What to work on:
Set down exactly the lines below between the line holding "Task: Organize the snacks" and the line holding "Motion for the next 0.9", inclusive; no other line belongs in the answer.

━━ Supplied material ━━

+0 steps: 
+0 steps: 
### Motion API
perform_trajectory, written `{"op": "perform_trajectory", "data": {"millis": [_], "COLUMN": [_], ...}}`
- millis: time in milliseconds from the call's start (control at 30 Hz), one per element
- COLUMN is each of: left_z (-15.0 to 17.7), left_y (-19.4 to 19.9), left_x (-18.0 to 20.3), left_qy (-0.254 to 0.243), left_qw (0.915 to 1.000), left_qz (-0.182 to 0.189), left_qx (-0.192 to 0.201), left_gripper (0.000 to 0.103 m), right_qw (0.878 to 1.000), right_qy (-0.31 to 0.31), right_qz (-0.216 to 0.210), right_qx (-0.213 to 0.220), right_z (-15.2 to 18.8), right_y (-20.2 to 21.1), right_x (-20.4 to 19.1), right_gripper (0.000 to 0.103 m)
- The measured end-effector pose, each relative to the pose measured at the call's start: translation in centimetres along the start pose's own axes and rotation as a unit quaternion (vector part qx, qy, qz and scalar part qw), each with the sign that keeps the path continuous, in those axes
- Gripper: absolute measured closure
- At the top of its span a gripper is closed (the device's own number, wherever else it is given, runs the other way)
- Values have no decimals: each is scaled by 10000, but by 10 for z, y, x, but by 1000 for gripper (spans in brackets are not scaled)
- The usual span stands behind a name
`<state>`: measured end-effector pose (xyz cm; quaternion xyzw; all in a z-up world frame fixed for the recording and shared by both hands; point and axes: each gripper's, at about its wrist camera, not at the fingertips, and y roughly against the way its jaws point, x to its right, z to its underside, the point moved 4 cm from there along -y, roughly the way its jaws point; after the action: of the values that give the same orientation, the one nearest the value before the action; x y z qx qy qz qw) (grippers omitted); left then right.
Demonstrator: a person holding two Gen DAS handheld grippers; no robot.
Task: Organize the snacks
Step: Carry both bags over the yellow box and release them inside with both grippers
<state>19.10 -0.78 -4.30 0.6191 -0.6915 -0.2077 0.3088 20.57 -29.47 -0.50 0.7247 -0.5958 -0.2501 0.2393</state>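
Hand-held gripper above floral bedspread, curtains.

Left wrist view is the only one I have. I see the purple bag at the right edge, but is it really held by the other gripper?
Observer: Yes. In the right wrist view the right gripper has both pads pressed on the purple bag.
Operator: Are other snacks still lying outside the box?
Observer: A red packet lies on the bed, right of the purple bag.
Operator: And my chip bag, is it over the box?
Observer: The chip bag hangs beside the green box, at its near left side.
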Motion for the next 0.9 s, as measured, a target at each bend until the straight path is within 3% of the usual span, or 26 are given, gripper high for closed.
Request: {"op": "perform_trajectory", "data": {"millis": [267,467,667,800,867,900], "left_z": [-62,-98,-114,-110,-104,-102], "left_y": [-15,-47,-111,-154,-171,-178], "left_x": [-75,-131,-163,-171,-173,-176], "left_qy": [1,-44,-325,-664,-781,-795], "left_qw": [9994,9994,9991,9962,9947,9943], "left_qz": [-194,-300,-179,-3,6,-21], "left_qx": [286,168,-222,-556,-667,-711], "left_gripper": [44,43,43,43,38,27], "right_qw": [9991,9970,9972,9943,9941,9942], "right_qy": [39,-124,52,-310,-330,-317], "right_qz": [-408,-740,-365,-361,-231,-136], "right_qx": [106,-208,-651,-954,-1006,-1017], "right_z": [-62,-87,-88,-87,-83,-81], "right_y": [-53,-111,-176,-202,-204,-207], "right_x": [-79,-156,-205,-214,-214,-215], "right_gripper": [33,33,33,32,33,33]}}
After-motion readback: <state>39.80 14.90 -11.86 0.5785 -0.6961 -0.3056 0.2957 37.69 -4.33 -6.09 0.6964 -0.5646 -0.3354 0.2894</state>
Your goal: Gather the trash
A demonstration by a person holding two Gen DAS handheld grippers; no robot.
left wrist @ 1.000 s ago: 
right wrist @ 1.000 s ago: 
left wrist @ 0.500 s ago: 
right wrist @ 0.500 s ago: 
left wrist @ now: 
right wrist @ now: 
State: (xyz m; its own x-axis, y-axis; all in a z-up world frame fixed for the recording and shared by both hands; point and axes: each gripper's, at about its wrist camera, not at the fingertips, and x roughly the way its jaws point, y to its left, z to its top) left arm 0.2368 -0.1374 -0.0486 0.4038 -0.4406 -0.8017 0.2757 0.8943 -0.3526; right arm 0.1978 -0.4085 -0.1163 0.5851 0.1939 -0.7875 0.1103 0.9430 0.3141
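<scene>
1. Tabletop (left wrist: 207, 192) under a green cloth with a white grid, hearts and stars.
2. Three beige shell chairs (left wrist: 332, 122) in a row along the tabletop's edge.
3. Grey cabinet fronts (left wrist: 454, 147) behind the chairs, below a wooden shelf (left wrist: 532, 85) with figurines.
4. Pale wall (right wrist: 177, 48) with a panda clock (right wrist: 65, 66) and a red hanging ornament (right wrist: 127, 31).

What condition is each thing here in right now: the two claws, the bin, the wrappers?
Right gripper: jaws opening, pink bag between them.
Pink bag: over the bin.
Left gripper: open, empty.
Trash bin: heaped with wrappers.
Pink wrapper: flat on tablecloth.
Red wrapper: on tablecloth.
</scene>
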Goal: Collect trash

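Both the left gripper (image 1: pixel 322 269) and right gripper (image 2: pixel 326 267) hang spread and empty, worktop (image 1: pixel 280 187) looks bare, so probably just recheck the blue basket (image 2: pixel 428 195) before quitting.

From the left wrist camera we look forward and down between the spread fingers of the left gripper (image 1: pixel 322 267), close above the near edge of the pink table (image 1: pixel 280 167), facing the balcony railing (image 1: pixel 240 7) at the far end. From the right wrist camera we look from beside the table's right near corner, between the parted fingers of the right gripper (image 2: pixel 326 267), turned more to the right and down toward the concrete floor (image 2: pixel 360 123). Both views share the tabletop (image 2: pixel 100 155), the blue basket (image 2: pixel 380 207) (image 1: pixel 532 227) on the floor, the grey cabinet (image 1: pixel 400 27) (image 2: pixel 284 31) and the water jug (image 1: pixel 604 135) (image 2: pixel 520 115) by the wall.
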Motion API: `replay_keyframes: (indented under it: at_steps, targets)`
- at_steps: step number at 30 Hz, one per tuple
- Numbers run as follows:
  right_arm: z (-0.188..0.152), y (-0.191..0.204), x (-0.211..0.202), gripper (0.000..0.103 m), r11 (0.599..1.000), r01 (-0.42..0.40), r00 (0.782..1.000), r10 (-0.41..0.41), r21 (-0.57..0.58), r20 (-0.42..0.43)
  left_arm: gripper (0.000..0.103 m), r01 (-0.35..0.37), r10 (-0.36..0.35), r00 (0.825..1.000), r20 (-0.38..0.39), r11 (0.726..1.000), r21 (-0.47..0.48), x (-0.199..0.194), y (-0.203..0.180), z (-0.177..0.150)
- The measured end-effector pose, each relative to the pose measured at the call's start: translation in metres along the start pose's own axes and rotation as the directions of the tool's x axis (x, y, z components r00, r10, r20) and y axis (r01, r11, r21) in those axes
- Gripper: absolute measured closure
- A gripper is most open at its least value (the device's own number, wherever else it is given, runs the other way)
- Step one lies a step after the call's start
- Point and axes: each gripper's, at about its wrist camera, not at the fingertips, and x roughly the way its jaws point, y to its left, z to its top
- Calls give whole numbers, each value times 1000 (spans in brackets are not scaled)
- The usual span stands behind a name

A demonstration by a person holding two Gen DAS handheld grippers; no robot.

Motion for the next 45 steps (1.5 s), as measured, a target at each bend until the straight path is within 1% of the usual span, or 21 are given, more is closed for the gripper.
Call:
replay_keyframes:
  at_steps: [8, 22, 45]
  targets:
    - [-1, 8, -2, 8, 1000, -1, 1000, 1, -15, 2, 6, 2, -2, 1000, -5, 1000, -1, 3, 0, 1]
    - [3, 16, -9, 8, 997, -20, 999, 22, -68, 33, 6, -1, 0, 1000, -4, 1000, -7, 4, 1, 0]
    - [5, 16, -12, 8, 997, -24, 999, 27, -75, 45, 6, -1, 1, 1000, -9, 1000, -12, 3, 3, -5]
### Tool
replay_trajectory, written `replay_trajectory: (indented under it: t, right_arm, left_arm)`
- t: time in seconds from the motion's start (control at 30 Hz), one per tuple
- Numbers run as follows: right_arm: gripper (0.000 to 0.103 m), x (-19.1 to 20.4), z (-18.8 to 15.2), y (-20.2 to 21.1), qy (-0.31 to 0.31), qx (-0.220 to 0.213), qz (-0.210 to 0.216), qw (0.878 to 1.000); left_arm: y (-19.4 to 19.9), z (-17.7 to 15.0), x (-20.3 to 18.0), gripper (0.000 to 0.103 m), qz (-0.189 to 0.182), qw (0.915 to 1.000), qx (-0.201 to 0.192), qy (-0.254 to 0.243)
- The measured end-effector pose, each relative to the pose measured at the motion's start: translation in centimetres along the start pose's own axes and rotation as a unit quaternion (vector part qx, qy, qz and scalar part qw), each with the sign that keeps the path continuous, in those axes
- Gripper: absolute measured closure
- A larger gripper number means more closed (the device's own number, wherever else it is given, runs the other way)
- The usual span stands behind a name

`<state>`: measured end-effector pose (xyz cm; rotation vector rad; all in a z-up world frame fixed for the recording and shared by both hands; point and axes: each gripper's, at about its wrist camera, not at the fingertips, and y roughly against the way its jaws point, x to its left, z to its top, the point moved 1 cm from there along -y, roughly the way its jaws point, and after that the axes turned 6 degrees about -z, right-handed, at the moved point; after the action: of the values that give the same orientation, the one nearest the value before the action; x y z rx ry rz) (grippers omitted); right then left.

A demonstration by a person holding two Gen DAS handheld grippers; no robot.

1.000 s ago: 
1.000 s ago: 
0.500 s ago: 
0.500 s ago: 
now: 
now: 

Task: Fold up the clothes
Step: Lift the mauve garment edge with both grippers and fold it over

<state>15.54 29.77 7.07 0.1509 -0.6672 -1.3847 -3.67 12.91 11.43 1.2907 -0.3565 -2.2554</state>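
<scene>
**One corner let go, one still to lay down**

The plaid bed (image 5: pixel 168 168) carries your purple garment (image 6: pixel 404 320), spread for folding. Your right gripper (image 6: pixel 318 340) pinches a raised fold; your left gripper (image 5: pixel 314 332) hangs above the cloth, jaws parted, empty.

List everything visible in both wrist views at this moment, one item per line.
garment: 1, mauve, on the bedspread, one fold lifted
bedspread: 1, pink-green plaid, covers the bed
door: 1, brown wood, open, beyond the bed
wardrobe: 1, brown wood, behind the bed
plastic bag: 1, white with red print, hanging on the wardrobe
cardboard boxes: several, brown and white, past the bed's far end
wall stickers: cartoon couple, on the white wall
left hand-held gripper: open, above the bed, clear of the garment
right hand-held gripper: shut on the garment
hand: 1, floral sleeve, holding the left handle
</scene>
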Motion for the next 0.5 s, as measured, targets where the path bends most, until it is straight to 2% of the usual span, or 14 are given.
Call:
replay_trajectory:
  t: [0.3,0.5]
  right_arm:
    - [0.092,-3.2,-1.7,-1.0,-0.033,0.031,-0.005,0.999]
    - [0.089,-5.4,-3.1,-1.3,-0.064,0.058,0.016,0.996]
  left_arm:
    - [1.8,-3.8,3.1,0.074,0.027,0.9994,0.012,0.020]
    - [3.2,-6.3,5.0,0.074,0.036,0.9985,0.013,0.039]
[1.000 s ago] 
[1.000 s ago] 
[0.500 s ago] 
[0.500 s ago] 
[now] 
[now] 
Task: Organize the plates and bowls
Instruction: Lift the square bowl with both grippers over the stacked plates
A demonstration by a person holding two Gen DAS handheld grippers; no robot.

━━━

Solution for this exercise:
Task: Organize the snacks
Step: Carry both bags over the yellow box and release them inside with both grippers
<state>19.10 -0.78 -4.30 0.6191 -0.6915 -0.2077 0.3088 20.57 -29.47 -0.50 0.7247 -0.5958 -0.2501 0.2393</state>
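Hand-held gripper above floral bedspread, curtains.

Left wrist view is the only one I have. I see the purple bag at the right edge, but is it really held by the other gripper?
Observer: Yes. In the right wrist view the right gripper has both pads pressed on the purple bag.
Operator: Are other snacks still lying outside the box?
Observer: A red packet lies on the bed, right of the purple bag.
Operator: And my chip bag, is it over the box?
Observer: The chip bag hangs beside the green box, at its near left side.
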Motion for the next 0.9 s, as measured, a target at each bend until the straight path is within 3% of the usual span, or 26 are given, gripper high for closed.

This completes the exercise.